* WORK TASK
Line by line, transcribe the data below exactly and pass over the images.
### DATA SEGMENT
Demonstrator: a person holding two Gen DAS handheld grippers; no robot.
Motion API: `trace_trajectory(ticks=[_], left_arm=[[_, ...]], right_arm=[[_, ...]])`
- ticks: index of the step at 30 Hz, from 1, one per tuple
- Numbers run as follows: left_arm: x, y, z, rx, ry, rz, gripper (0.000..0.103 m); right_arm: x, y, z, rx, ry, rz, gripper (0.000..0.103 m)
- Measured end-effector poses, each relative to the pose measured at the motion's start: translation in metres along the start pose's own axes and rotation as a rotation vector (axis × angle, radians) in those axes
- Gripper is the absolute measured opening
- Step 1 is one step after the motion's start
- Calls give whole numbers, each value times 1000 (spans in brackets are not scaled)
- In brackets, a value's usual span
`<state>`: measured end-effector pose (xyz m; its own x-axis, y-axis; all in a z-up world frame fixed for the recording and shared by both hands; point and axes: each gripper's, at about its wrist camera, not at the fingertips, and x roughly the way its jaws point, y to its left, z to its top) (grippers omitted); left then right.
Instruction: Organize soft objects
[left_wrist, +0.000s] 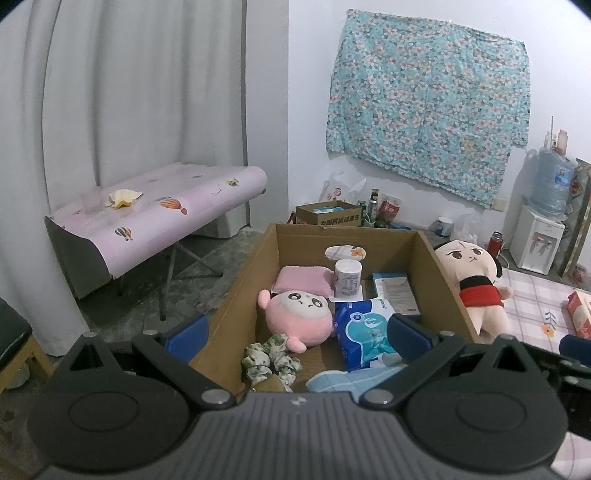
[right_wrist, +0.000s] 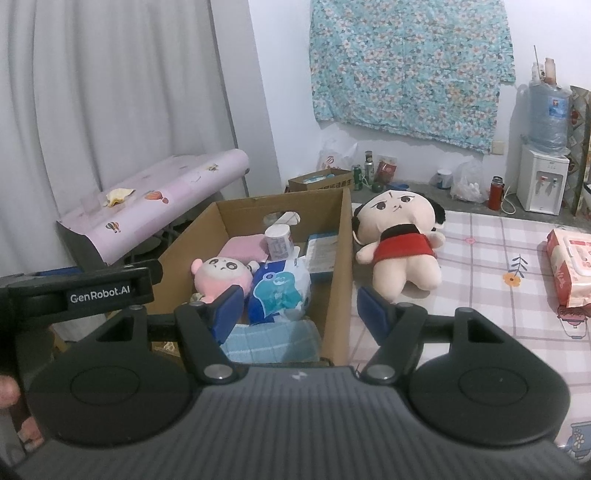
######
* EXERCISE RESPONSE
Demonstrator: a person holding two Gen DAS handheld grippers; no robot.
Motion API: `trace_trajectory(ticks=[_], left_arm=[[_, ...]], right_arm=[[_, ...]])`
- ticks: index of the step at 30 Hz, from 1, one per tuple
- Numbers run as follows: left_arm: x, y, z, rx, ry, rz, gripper (0.000..0.103 m); right_arm: x, y, z, rx, ry, rz, gripper (0.000..0.103 m)
- Measured end-effector poses, each relative to the pose measured at the motion's start: translation in metres along the start pose's own axes and rotation as a rotation vector (axis × angle, radians) in those axes
- Gripper is the absolute measured opening
- Step 1 is one step after the motion's start
- Calls give whole numbers, each value times 1000 (spans in brackets are not scaled)
- In brackets, a value's usual span
`<state>`: measured end-effector pose (xyz m; its own x-axis, y-axis; all in a z-up world frame fixed for the recording and shared by both hands; point and axes: each gripper's, at about its wrist camera, not at the fingertips, and x roughly the way its jaws point, y to its left, z to its top) (grippers omitted); left then right.
Instruction: Organize soft objects
[left_wrist, +0.000s] 
[right_wrist, +0.000s] 

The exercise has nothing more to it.